Plaintiff claims that Medeikon changed its name to Cardiovascular Solutions Inc. just days after the complaint in this case was filed, but did not inform the Court or Plaintiff of that fact, or that a sale of corporate assets was to take place, until last year. (Pl. Mot. ¶¶ 10, 11; Ex. C).
I. BACKGROUND
The Court presumes the parties' familiarity with the facts asserted in this case, as discussed in its September 30, 2009, Memorandum Order. (Docket No. 27). The substance of the complaint is that on July 11, 2006, Medeikon provided Plaintiff with the Note under which Medeikon promised to pay Plaintiff $100,000 plus 20% simple interest at the beginning of each 30-day period thereafter. (Pl. Mot. Ex. A ¶ 1(a)). Additionally, full payment was to be made immediately upon written demand, which could occur no sooner than 90 days after the execution of the Note. (Id.). If Medeikon failed to repay the Note within 15 business days of the demand, interest would resume at the same rate of 20% at the beginning of each 30-day period. (Id.). The Note also provided that in the event of such a default, Medeikon agreed to pay, "in addition to the principal and interest . . . reasonable attorneys' fees and costs incurred by" Plaintiff. (Id. ¶ 3). According to the papers filed with the Court, Plaintiff noticed his demand in a letter dated November 13, 2006, (Pl. Mot. Ex. B), and Medeikon has never made payment, (id. ¶ 20).
The complaint was served on Medeikon on April 2, 2008. (Docket Nos. 3, 4). On April 18, 2008, defense counsel Melissa Chuderewicz, Esq., filed a notice of appearance and requested an extension of time to answer, which was granted. (Docket Nos. 5, 6). Ultimately, Medeikon filed a motion to dismiss for lack of personal jurisdiction, which this Court denied on September 30, 2009. (Docket No. 27). Three months later, defense counsel moved to withdraw, stating that since the motion to dismiss was denied, the firm had "not been able to contact Medeikon" and that Medeikon had "failed to pay legal fees for the services rendered." (Docket No. 32 at 1-2). On January 13, 2010, Magistrate Judge Andrew L. Carter held a hearing and granted defense counsel's motion to withdraw, directing Medeikon to retain new counsel within 30 days. On March 5 and 22, 2010, Medeikon failed to appear for telephone conferences before Judge Carter. Judge Carter observed that Medeikon had not retained new counsel and therefore permitted Plaintiff to file a motion for default judgment.
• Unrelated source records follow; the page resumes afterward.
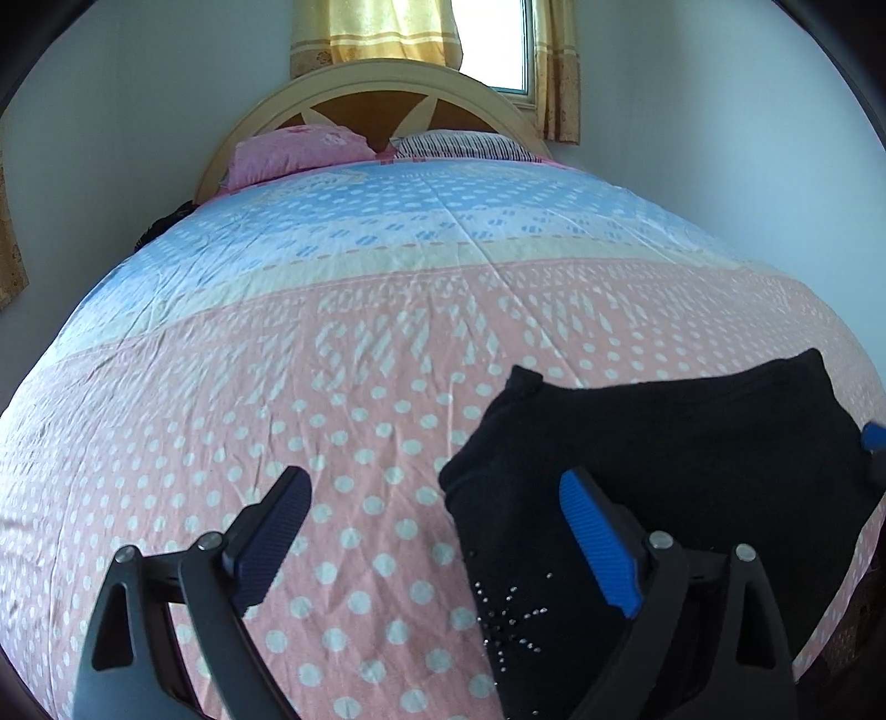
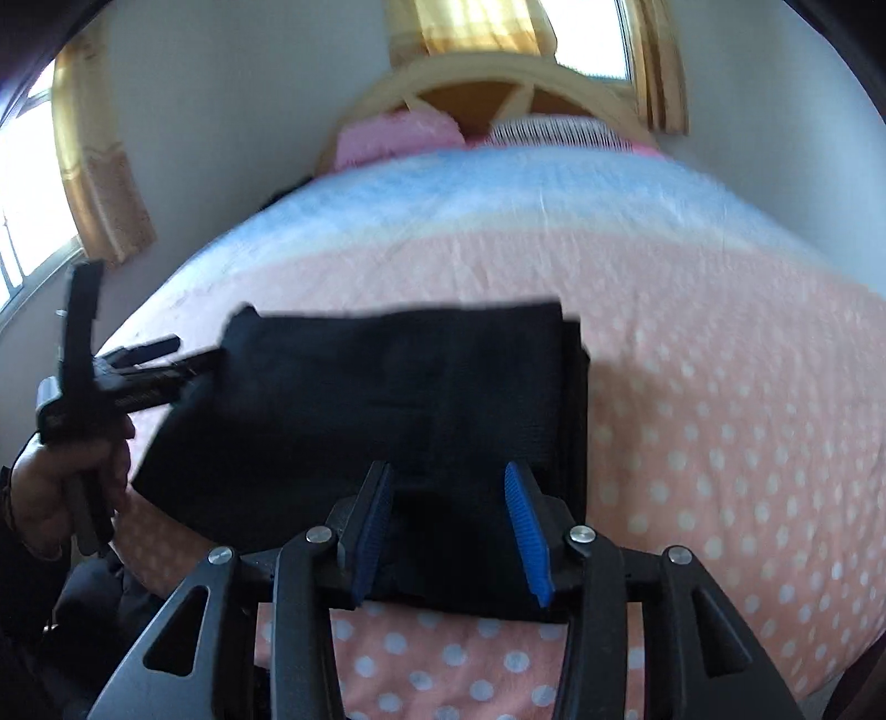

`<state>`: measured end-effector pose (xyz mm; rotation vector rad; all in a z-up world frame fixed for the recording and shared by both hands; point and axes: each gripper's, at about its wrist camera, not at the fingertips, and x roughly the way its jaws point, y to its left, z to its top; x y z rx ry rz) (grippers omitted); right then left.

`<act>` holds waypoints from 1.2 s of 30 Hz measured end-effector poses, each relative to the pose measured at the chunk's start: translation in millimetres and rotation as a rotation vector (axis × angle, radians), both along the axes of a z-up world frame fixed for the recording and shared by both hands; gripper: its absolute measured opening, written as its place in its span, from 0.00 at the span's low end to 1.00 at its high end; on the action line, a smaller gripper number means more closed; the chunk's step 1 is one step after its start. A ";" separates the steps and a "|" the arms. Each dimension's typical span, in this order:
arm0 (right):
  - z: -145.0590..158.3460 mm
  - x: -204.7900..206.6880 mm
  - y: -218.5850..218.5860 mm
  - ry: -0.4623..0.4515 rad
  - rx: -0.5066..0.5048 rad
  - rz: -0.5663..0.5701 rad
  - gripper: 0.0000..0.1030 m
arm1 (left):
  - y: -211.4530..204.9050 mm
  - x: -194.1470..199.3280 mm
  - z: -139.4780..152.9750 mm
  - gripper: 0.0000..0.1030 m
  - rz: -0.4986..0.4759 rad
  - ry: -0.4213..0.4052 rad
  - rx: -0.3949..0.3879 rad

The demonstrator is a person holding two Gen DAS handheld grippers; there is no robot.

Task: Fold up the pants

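The black pants [image 2: 398,387] lie folded into a compact rectangle on the pink dotted bedspread [image 2: 720,415] near the bed's front edge. In the left wrist view the pants [image 1: 692,443] sit at the right, with a rhinestone star on the near part. My left gripper [image 1: 437,493] is open and empty, over the bedspread just left of the pants; it also shows in the right wrist view [image 2: 160,354] at the pants' left edge. My right gripper [image 2: 448,482] is open, its jaws over the near edge of the folded pants, holding nothing.
The bed [image 1: 387,266] fills both views, with a pink pillow [image 1: 293,152] and a striped pillow [image 1: 465,145] against a wooden headboard [image 1: 365,94]. White walls flank the bed. A curtained window [image 1: 487,44] is behind the headboard.
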<state>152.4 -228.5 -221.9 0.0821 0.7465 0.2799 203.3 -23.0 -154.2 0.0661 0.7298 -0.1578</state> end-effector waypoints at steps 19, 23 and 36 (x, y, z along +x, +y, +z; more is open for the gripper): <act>-1.4 -16.8 -8.0 -0.021 0.031 -0.001 0.43 | -3.6 -33.7 9.1 1.00 -0.044 -0.017 0.009; -4.2 -19.6 -7.8 -0.021 0.004 0.008 0.44 | -10.0 -32.2 0.9 1.00 -0.052 0.005 0.019; 18.4 -28.2 -24.8 -0.110 0.097 -0.058 0.44 | -4.0 -39.7 -4.3 1.00 -0.053 0.037 -0.042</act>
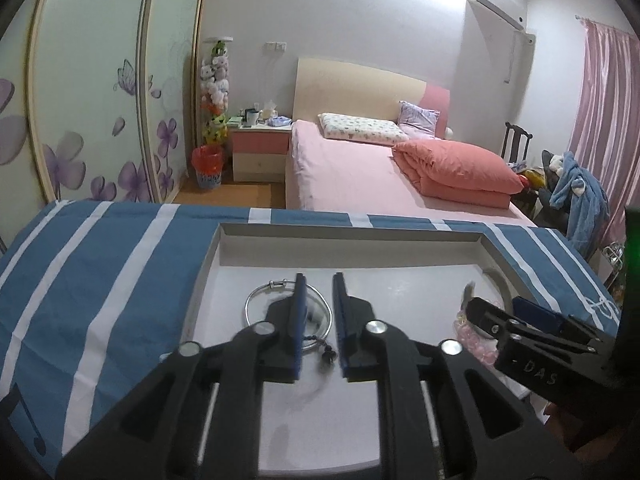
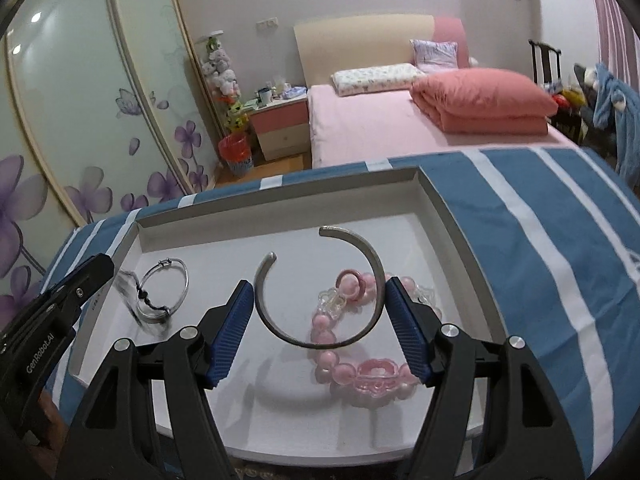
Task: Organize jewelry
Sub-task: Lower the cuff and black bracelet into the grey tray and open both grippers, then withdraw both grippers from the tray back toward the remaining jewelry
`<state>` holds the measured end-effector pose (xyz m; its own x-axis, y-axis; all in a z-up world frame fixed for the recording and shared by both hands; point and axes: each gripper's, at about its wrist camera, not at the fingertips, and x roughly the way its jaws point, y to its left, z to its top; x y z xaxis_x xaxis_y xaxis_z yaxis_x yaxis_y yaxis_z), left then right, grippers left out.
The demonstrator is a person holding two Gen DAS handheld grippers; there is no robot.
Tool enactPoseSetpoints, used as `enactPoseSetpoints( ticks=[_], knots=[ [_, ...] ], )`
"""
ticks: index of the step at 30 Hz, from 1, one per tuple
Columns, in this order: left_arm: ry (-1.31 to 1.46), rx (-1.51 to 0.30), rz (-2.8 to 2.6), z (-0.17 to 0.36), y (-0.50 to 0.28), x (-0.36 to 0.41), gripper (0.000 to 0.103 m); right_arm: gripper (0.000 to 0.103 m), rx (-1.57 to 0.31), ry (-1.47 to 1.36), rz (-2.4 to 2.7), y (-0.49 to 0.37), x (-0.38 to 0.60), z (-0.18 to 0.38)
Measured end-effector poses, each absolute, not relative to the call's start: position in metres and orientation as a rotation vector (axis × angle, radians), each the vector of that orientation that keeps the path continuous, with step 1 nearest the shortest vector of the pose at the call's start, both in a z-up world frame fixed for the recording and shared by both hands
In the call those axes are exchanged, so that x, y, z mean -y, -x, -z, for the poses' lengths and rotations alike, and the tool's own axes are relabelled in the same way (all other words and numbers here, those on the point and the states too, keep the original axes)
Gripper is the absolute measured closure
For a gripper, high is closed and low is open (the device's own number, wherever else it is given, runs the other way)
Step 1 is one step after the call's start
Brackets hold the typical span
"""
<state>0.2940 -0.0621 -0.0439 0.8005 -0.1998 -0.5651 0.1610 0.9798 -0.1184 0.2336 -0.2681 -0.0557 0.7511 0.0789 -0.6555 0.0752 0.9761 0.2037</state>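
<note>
The left hand-held gripper (image 1: 319,320) hovers with jaws parted over a thin silver bangle (image 2: 163,295). The right hand-held gripper (image 2: 320,320), released, brackets an open silver cuff (image 2: 372,264) lying in the white tray (image 2: 280,190) on a blue-striped table (image 2: 540,260); a pink bed (image 2: 380,120) lies beyond.

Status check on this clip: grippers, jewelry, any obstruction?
Left gripper open over thin silver bangle. Right gripper open, straddling open silver cuff. Pink bead bracelet beneath cuff, in white tray.

thin bangle (image 1: 289,312) partly behind left gripper (image 1: 319,326), tray (image 2: 280,456) near edge cut off
</note>
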Motion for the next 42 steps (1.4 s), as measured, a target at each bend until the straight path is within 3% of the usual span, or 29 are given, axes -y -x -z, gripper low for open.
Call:
enactPoseSetpoints(
  ticks=[2, 13, 21, 23, 29, 42],
  knots=[
    [0.071, -0.604, 0.187, 0.042, -0.293, 0.059, 0.075, 0.035, -0.710, -0.230, 0.005, -0.228, 0.270, 0.052],
    [0.141, -0.538, 0.132, 0.011, -0.252, 0.015, 0.074, 0.035, -0.628, -0.259, 0.023, -0.189, 0.291, 0.019],
    [0.137, -0.546, 0.095, 0.012, -0.197, -0.012, 0.065, 0.036, -0.634, -0.222, 0.022, -0.154, 0.295, 0.017],
    [0.136, -0.568, 0.086, 0.019, -0.185, -0.018, 0.062, 0.038, -0.662, -0.211, 0.026, -0.148, 0.296, 0.024],
    [0.130, -0.648, 0.093, 0.039, -0.169, -0.025, 0.059, 0.059, -0.779, -0.216, 0.019, -0.144, 0.301, 0.055],
    [0.077, -0.714, 0.115, 0.059, -0.162, -0.015, 0.054, 0.060, -0.891, -0.123, -0.016, -0.164, 0.276, 0.089]
  ],
)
On December 8, 2010, Judge Carter issued an order to show cause as to why the action should not be dismissed, as there had been no activity for nearly nine months and Plaintiff had failed to move for entry of default. On January 24, 2011, Plaintiff noticed his motion for default judgment and the Clerk of Court filed an entry of default on January 31, 2010. (Docket Nos. 41-43). That motion is presently before the Court.
II. DISCUSSION
A. Default Judgment
Under Rule 55, entry of a default judgment typically takes place in two steps. First, the Clerk of Court enters the non-moving party's default, indicating that the party has "failed to plead or otherwise defend." Fed R. Civ. P. 55(a). Second, the moving party typically "appl[ies] to the court for a default judgment." Fed R. Civ. P. 55(b)(2). It is important to note that "[w]hile a party's default is deemed to constitute a concession of all well pleaded allegations of liability, it is not considered an admission of damages." Greyhound Exhibitgroup, Inc. v. E.L.U.L. Realty Corp., 973 F.2d 155, 158 (2d Cir. 1992). Still, the movant need only show "that the compensation sought relate[s] to the damages that naturally flow from the injuries pleaded." Id. As to the amount of damages that may be assessed, it is within the court's discretion "to require an evidentiary hearing or to rely on detailed affidavits or documentary evidence in making this determination." Lyons P'ship, L.P. v. D L Amusement Entm't, Inc., 702 F. Supp. 2d 104, 111 (E.D.N.Y. 2010) (citing Fed.R.Civ.P. 55(b)(2)).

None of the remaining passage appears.